Um desses movimentos derrubou um presidente; o outro, o autoritarismo de pais conservadores e “quadrados”; outro mais, certamente, aniquilou finanças de progenitores que assistiram, atônitos, aos gastos exorbitantes dos filhos consumistas e compradores compulsivos.
É hora do jantar. Aguardo faminto o prato do dia. É justo e salutar sentar-se à mesa com a família empós uma cansativa jornada de trabalho de um dia de sexta-feira, por exemplo.
– O jantar já está pronto? Pergunto apenas para cumprir as formalidades do lar, doce lar. Aprendi na escola que utilizamos esse recurso da língua quando queremos iniciar uma comunicação, manter contato com um possível receptor. É o que os letrados chamam de linguagem fática!... Adoro essas bobagens conceituais! E onde ficam os matutos que insistem em ‘subir pra riba’ e a ‘entrar pra dentro’!?
– Vou fazer agora, espere um pouco. Em três minutinhos estará na mesa! Responde minha doce mulher, sorridente e aparentemente tranqüila.
– Em três minutos!? Interrompo assustado.
– É. Em três minutinhos.
A praticidade aguça meu ilusório, fazendo-me marcar no relógio o tempo do jantar instantâneo.
– Já está pronto. Venha comer.
Quatro minutos e meio – concluo ao observar o relógio. Um acréscimo pequeno, mas o equivalente a um aumento de cinqüenta por cento do tempo previsto.
– Venha logo – grita a mulher, interrompendo minhas divagações.
– O que é isso!?
– É o jantar.
– Jantar!?
– É. Experimente. É de carne... Tem de galinha, galinha caipira, tomate... É um lançamento do mercado alimentício. Não é prático? Fiz ontem quando você estava de serviço e adorei!
– Ah, tá. Sei – respondi sorrindo meio sem graça, disfarçando o descontentamento. Afinal, era a primeira vez.
Certamente, estava buscando uma forma de tentar agradar o maridão que passara a noite anterior fora por motivo de trabalho.
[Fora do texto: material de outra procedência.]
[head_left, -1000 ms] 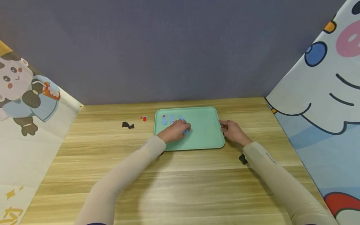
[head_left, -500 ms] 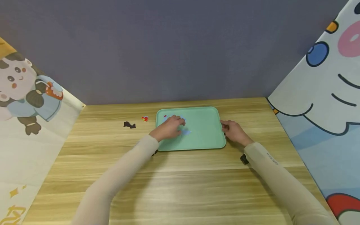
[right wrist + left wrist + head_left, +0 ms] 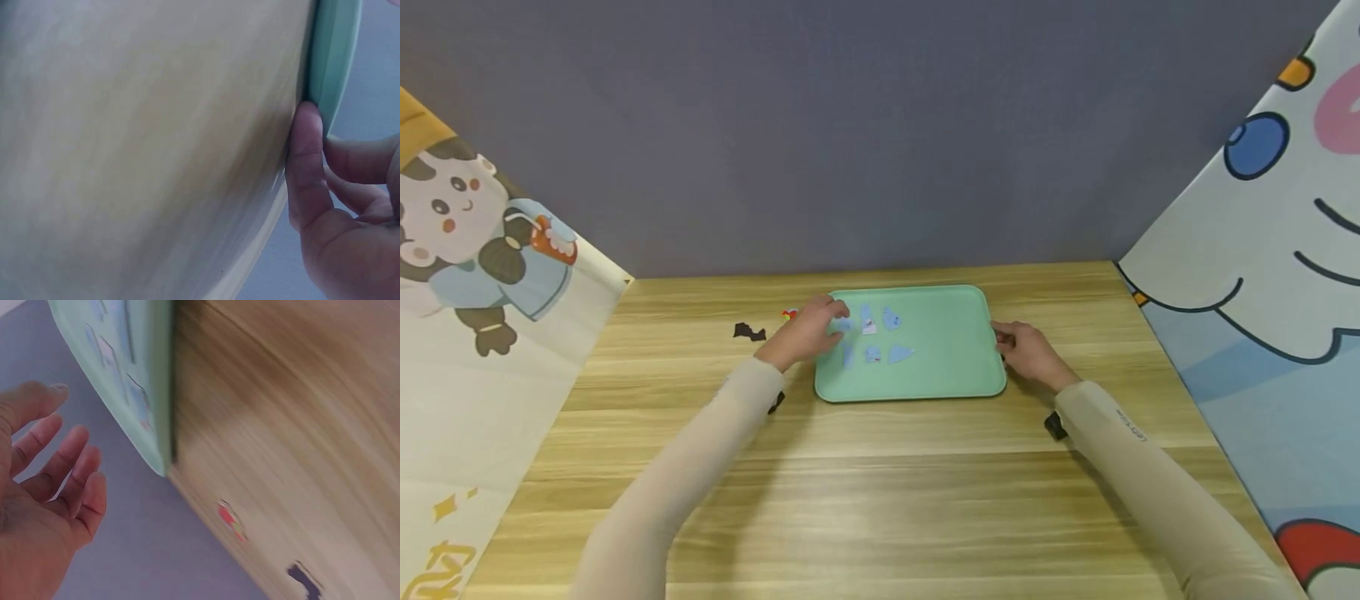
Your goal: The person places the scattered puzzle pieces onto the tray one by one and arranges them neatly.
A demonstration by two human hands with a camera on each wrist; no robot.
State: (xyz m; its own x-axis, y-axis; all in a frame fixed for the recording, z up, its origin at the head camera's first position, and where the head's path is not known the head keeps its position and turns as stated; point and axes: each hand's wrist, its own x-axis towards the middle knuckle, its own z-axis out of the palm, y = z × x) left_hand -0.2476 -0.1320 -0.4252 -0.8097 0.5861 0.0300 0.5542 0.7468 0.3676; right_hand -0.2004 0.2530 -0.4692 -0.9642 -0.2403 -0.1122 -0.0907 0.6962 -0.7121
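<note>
A mint-green tray lies on the table with several flat, light-blue cut-out pieces in two rows on its left half, one of them a pointed piece. Over the tray's left edge hovers my left hand, partly covering a piece in the back row. The left wrist view shows this left hand with loosely bent fingers and nothing in them. At the tray's right side my right hand pinches the rim. In the right wrist view the tray rim runs between thumb and fingers of the right hand.
Left of the tray, a small red-and-yellow piece and a dark, irregular flat piece lie on the wooden table. A grey panel stands behind. Cartoon-printed sheets flank both sides.
My left hand has let go of the pointed blue piece in the front row and moved left and back to the tray's left edge, uncovering the pieces. My right hand stays at the rim.
</note>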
Talvez fosse esse o motivo do jantar diferente. Relevei.
Na noite seguinte, perguntei se o jantar já estava pronto.
– Vou fazer agora, espere um pouco. Em três minutinhos, estará pronto.
“Em três minutinhos...” Eu já conheço essa história! Tem de carne, de galinha... De novo não! Será possível!?
– Já está pronto. Venha comer.
Quatro minutos e meio. Ou eu estou enganado ou meu relógio está defeituoso. Já sei: o fogão está com defeito, as bocas não estão queimando bem. Será que estou diante de mais uma propaganda enganosa!?
– Venha logo – grita a mulher, interrompendo minhas divagações.
– Tô indo! Calma! É o mesmo jantar de ontem? Aquele que fica pronto em três minutinhos?
– Isso! Está pronto.
– Ficou pronto em quatro minutos e meio, tá!
– Hoje eu fiz de galinha. Experimente.
– Ah. E amanhã, vai ser de tomate?
– Se você quiser.
– Mãe? Interrompe nossa filhinha.
– O que é menina?
– Bote um miojo pra mim.
– ...
Na minha viagem ao túnel do tempo, olvidei, ingenuamente, a mim mesmo e agora me deparo fatalmente com a mais nova mania nacional que taxarei de “geração miojo”.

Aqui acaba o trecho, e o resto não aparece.